As for handicapped trickery. I know a guy who used to go to Cedar Point with his friends, and they would get a fake cast, and a wheel chair, and cut in the lines all day. Though they got caught once, because the guy who was wearing the cast got tired of wearing it, and switched with his friend. And, a ride that they had been on before, the ride op remembered them, and kicked them all out of the line, and reported them.
But actually hiring a handicapped person to go with your family to Disney World, has to be about the most disgusting thing I have heard. How much are they paying these people? And, where are they finding them? That seems like a crazy thing to do, while spending time with your family. To me, that is just one more person to keep track of. And, what if that person had a medical emergency? What would a family who did the hiring do in a situation like that? Do these people even use their brains?

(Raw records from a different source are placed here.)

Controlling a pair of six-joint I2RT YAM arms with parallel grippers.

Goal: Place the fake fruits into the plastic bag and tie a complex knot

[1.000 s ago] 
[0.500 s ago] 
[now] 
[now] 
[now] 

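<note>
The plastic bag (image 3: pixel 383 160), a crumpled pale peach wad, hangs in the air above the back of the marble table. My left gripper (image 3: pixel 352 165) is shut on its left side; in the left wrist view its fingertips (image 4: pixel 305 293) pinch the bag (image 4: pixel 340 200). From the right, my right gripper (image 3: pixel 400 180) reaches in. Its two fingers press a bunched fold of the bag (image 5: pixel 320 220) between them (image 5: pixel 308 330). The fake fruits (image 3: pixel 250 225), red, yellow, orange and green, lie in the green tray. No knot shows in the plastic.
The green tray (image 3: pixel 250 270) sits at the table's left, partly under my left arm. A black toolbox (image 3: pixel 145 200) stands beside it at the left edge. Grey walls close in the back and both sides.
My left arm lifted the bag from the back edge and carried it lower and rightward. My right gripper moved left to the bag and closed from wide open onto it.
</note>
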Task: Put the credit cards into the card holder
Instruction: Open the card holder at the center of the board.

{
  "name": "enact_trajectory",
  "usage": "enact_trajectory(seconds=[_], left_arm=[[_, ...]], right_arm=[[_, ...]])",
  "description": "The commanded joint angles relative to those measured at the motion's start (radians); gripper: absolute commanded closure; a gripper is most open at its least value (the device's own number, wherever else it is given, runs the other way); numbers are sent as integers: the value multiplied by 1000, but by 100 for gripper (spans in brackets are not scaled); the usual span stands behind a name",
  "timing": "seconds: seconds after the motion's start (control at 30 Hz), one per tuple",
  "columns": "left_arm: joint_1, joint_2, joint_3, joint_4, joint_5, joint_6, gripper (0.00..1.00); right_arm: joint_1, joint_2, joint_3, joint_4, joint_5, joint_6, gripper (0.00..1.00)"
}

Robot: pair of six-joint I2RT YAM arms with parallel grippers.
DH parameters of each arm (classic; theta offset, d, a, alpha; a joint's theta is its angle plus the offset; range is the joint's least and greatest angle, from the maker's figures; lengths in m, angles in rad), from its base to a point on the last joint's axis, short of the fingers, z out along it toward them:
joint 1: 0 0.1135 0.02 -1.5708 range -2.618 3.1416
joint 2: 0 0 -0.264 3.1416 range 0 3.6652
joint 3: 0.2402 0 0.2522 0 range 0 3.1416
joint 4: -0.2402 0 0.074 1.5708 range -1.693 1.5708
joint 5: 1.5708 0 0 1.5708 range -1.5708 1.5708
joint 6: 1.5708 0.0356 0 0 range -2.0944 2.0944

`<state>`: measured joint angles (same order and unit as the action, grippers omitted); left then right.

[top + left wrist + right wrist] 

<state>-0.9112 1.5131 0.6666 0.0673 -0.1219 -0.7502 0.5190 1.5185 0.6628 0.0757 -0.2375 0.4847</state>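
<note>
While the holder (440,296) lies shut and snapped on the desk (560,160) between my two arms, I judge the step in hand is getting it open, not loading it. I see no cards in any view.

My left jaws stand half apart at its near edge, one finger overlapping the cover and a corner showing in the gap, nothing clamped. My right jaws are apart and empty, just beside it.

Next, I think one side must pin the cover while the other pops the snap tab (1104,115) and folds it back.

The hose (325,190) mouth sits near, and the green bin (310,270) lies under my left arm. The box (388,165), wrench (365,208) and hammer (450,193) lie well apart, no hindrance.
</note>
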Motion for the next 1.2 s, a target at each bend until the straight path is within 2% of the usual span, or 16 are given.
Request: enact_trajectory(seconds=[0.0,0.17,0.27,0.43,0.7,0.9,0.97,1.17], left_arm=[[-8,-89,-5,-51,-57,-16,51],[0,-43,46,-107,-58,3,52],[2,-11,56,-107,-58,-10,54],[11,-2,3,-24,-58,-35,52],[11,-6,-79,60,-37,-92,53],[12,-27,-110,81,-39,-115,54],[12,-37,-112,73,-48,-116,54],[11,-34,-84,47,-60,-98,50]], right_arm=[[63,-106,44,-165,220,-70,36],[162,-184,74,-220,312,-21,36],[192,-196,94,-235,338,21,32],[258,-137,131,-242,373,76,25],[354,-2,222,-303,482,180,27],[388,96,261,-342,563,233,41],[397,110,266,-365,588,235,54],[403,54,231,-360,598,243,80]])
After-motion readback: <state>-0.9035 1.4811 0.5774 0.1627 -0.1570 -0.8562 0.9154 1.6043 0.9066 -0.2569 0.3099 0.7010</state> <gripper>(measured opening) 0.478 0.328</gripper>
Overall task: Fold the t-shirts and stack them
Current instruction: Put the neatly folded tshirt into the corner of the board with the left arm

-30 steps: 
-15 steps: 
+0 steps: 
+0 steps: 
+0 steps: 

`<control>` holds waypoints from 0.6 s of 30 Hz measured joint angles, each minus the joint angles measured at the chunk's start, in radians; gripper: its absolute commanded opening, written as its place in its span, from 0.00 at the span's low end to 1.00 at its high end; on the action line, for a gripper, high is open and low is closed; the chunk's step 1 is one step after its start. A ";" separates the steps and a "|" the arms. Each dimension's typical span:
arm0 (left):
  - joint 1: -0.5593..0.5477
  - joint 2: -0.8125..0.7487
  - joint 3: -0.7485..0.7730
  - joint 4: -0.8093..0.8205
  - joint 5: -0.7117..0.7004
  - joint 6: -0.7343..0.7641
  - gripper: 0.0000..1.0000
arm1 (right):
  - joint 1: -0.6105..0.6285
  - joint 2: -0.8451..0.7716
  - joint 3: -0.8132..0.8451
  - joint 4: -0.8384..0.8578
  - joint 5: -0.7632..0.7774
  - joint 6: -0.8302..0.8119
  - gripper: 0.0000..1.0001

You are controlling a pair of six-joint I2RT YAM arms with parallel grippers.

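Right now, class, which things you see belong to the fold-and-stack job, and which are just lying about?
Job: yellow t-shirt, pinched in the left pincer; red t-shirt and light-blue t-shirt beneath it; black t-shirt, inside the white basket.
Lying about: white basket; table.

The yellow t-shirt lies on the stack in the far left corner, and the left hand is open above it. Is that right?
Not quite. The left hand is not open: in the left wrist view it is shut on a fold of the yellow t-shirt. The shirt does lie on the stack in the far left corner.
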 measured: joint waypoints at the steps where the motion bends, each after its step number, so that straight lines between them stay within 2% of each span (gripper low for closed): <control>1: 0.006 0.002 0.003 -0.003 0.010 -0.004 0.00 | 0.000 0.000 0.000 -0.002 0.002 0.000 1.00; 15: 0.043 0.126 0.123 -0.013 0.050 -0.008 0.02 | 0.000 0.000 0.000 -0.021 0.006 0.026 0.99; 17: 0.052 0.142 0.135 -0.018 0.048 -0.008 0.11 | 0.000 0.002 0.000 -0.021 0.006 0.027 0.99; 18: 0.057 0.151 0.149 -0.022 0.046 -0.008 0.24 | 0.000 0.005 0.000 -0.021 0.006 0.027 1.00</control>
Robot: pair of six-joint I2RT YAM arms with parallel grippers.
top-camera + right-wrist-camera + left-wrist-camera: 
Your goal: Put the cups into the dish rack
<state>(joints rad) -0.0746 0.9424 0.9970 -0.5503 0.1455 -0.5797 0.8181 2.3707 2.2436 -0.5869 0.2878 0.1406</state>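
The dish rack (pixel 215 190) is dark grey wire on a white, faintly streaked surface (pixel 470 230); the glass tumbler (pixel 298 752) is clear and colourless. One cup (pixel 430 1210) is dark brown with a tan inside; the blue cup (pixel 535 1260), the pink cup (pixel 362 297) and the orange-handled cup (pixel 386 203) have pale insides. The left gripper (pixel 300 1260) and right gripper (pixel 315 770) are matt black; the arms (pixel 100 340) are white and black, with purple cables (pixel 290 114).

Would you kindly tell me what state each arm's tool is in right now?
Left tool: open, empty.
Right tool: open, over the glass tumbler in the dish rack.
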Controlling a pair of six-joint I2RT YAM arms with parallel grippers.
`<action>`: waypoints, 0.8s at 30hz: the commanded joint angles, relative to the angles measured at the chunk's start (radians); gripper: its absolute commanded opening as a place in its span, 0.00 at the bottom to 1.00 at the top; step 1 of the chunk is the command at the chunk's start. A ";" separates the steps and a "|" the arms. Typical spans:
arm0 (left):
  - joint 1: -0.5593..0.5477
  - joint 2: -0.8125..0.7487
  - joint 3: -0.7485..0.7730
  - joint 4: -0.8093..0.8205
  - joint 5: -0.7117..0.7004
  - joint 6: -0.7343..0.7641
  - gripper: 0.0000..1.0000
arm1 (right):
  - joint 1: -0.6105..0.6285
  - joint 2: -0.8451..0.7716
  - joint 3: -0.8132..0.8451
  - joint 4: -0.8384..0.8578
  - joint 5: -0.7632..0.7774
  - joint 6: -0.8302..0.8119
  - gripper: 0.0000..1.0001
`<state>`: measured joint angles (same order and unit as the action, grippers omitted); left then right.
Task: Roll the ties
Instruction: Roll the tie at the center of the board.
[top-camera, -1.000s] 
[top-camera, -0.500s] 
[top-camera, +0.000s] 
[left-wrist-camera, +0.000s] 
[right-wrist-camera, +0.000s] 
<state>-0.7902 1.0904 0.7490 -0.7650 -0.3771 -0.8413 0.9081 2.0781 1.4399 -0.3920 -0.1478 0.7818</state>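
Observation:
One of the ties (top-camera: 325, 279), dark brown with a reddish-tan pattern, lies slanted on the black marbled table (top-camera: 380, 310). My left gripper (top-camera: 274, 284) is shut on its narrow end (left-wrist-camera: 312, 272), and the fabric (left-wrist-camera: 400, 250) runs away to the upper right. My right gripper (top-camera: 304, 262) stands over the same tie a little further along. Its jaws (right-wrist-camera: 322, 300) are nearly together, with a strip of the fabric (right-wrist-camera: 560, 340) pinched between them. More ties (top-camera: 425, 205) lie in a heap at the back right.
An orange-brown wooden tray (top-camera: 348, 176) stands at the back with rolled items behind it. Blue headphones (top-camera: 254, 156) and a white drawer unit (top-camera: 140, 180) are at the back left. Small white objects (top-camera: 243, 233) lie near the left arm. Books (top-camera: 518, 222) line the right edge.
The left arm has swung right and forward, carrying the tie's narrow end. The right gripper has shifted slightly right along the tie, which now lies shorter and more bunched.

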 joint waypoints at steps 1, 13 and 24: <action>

But actually hiring a handicapped person to go with your family to Disney World, has to be about the most disgusting thing I have heard.
This coming from the guy who first introduced us to wet Tighty-Whitie Twister?
And, what if that person had a medical emergency? What would a family who did the hiring do in a situation like that?
Fire them, of course.Last edited by OhioStater, Wednesday, September 25, 2013 12:12 AM
How very Mitt Romney-an of you, Kevin. ;)
It's fine. I have binders full of handicapped folks waiting for a job.
So the real story here is that Disney is putting handicapped people out of work? (*wink*)
Nah, I hear they're always hiring at the popcorn factory. Someone's gotta add those chemicals, you know.